After insulin shock,
an authentic rouser


http://www.jewishworldreview.com -- PHILADELPHIA | All we wanted was to get out of Dodge in time. One more day and we thought we would be joining Jerry Ford in hospital. We were about to go into insulin shock.

How much more sugar could a warm body take? Then George W. Bush, who had signaled all week that he saw himself as therapist-in-chief, the healer with a purpose, the great uniter, who aspires not to be a happy warrior but a cheerful conciliator, threw us a Nolan Ryan curve ball.

Reporters had been told at midafternoon that he would try to heal the "wounds" opened on Wednesday night by Dick Cheney. The most memorable line would be something like this: "We will use these good times for great goals. We will confront the hard issues, threats to our national security, threats to our health and retirement security before the challenges of our time become crises for our children. And we will extend the promise of prosperity to every forgotten corner of this country."
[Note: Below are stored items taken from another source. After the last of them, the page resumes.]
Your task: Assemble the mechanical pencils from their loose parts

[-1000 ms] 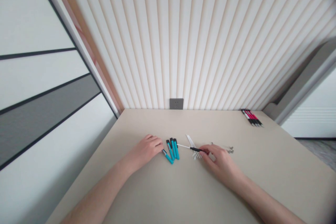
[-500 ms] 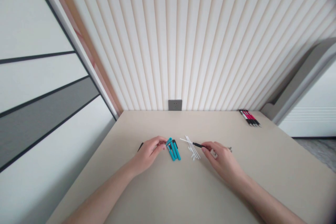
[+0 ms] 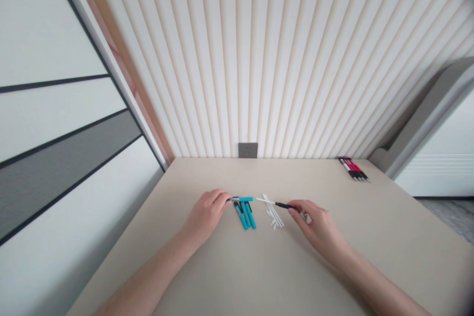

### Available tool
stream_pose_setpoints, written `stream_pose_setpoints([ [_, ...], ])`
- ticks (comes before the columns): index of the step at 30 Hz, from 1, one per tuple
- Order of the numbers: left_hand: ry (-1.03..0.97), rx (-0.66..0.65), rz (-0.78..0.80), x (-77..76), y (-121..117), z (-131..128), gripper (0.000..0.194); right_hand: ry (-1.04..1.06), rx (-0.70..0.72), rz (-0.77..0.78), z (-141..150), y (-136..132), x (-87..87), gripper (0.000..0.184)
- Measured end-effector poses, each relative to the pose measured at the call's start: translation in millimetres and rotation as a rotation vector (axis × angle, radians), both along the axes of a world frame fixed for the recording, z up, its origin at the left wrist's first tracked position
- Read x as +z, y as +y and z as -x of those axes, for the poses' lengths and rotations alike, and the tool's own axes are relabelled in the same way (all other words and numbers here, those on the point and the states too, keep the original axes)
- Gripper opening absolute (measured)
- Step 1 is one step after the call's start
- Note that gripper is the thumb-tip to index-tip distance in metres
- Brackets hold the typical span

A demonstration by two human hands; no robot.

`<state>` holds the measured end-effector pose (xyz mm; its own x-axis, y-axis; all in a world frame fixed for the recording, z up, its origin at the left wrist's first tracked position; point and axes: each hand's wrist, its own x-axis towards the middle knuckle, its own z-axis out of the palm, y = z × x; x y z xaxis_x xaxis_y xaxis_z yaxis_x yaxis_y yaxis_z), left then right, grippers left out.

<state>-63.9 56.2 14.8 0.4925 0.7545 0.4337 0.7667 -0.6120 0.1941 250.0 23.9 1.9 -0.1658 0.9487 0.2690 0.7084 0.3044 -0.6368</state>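
Single view, worn on the head; faces forward and down across the tabletop (image 3: 237,271) to the ribbed wall (image 3: 259,59) behind it. Wide field, near range: left hand (image 3: 208,212) and right hand (image 3: 314,219) both sit below frame centre.

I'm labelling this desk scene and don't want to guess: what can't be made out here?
Head view: the left end of the held teal pen, hidden by the left hand.
Head view: the rear of the black stick, hidden by the right hand.
Head view: what the white bits are, too small to tell.
Head view: the rest of the left forearm, cut off by the bottom edge.
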Motion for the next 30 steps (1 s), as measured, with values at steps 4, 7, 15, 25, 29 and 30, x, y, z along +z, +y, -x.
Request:
stream_pose_setpoints([
  [4, 0.034, -0.004, -0.03, -2.5, 0.3, 0.2, 0.01, 0.005, 0.034, 0.004, 1.5, -0.9, -3.1, 0.027],
  [7, 0.041, -0.016, -0.043, -3.0, 0.8, -0.2, 0.01, 0.011, 0.051, 0.003, 2.0, -1.5, -4.5, 0.026],
  [15, -0.026, -0.133, 0.028, -3.0, -7.9, -8.0, 0.014, 0.025, 0.176, -0.008, 10.3, -6.8, 3.9, 0.019],
  [25, -0.543, -0.209, 0.473, -7.4, -18.1, -20.3, 0.01, 0.124, 0.198, -0.065, 9.6, -7.3, -0.9, 0.013],
  [29, -0.654, -0.181, 0.597, -9.9, -19.6, -22.8, 0.012, 0.147, 0.204, -0.069, 9.8, -7.4, -1.8, 0.013],
  [30, -0.666, -0.158, 0.628, -10.4, -20.1, -23.3, 0.013, 0.152, 0.209, -0.072, 10.0, -7.6, -1.8, 0.013],
])
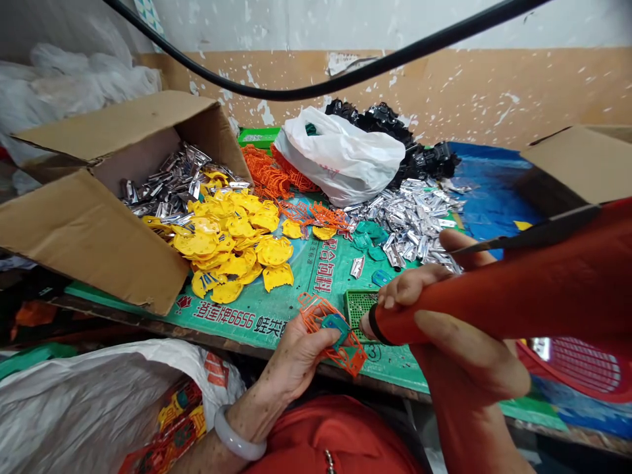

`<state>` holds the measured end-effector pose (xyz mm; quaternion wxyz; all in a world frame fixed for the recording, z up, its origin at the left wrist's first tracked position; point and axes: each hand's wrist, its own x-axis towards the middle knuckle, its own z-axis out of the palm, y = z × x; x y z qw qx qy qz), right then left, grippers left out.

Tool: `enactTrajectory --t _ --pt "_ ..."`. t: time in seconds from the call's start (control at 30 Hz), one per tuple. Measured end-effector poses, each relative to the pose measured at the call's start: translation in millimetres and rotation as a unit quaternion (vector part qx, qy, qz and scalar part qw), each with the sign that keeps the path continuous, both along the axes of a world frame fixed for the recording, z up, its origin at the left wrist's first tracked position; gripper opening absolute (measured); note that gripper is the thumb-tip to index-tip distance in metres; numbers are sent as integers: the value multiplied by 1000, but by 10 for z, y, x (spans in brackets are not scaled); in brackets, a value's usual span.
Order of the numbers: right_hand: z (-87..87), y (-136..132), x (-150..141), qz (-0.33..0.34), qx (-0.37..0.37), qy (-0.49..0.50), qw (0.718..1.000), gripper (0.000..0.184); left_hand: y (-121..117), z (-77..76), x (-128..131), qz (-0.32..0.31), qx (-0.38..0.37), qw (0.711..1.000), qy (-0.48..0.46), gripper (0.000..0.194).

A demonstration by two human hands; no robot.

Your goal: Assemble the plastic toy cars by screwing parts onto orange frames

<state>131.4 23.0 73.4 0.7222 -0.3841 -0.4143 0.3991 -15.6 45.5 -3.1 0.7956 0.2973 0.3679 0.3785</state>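
Observation:
My left hand (301, 349) grips an orange plastic frame (353, 355) with a teal plastic piece (336, 327) lying on it, the thumb pressing on the teal piece. My right hand (474, 362) is wrapped round a thick red electric screwdriver (459, 299) with a dark lever along its top. The tool's narrow end points left at the parts in my left hand; the fingers and the black collar partly hide its tip. Just behind these parts stands a small green mesh basket (356, 296) holding tiny dark pieces.
Yellow plastic parts (232, 237) spill beside an open cardboard box (143, 257). Behind are orange frames (266, 171), a white plastic bag (340, 155), silver parts (415, 214) and black parts (385, 122). A black cable (296, 92) hangs across. A white sack (113, 388) sits lower left, a red basket (587, 368) right.

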Motion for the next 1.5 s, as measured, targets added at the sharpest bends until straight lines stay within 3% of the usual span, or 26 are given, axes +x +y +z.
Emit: enactTrajectory --t 0.33,0.6,1.0,1.5 --pt "-8 -11 -8 22 4 27 999 45 -15 -46 42 -2 -26 1000 -5 27" --pt "-7 0 0 10 17 10 1000 56 28 -65 -26 -29 -43 999 -10 31" --pt "-49 15 19 8 17 -2 1000 57 11 -46 -19 -28 -58 998 2 31" --pt "-101 -8 -10 55 15 -8 998 51 11 -203 -25 -25 -69 996 -52 23"
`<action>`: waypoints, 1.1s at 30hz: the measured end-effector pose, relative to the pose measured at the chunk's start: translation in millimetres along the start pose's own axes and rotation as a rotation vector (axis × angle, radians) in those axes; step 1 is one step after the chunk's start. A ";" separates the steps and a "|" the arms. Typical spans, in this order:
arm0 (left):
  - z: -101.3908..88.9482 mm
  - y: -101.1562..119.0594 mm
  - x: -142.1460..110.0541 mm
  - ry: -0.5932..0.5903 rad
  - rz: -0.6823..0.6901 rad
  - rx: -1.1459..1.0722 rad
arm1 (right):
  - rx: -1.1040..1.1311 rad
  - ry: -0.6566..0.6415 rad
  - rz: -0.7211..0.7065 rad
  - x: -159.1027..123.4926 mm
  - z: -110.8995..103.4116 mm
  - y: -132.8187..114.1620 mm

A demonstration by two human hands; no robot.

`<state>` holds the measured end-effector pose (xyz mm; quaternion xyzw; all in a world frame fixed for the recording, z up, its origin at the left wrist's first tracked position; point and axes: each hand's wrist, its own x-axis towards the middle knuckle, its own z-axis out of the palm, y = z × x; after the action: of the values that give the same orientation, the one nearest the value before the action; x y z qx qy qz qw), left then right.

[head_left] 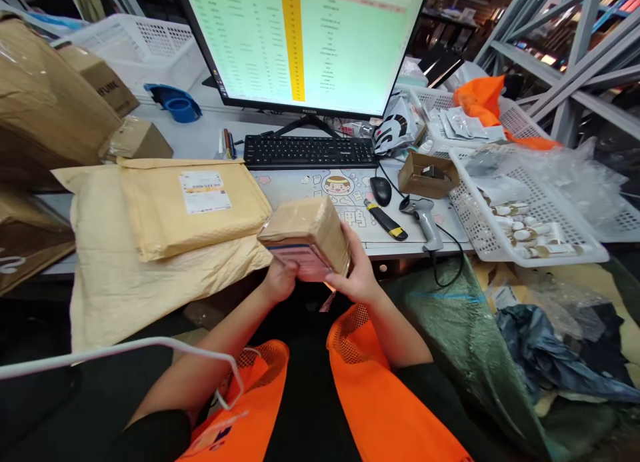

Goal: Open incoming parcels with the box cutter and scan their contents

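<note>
I hold a small taped cardboard parcel (306,235) with a printed label on its near face, just in front of the desk edge. My left hand (280,281) grips its lower left side with fingers curled under it. My right hand (356,270) clasps its right side, fingers wrapped up along the box. Both forearms come up from orange mesh sleeves. Two yellow padded mailers (190,205) lie stacked on the desk to the left of the parcel, the top one bearing a white shipping label.
A monitor (305,42) with a spreadsheet, a black keyboard (309,151), a mouse (381,191), a utility knife (386,221) and a barcode scanner (424,217) sit on the desk. White baskets (525,215) with small items stand right; cardboard boxes (45,95) left; plastic bags lie on the floor at right.
</note>
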<state>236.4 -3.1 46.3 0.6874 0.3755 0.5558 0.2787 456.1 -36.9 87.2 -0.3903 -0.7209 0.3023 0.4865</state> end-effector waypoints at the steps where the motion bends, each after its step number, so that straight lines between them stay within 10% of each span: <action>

Nice enough words. But words without real specifics, and above all words without the fire and thunder, words without the promise of blood and grit that everybody here was waiting to hear.

But instead we got the rouser nobody expected, demonstrating that he really is a chip off the old block, and if last night's acceptance speech — fully the equal of his old man's tour de force at New Orleans 12 years ago — is an example of what is to come, he is Al Gore's worst bad dream after all.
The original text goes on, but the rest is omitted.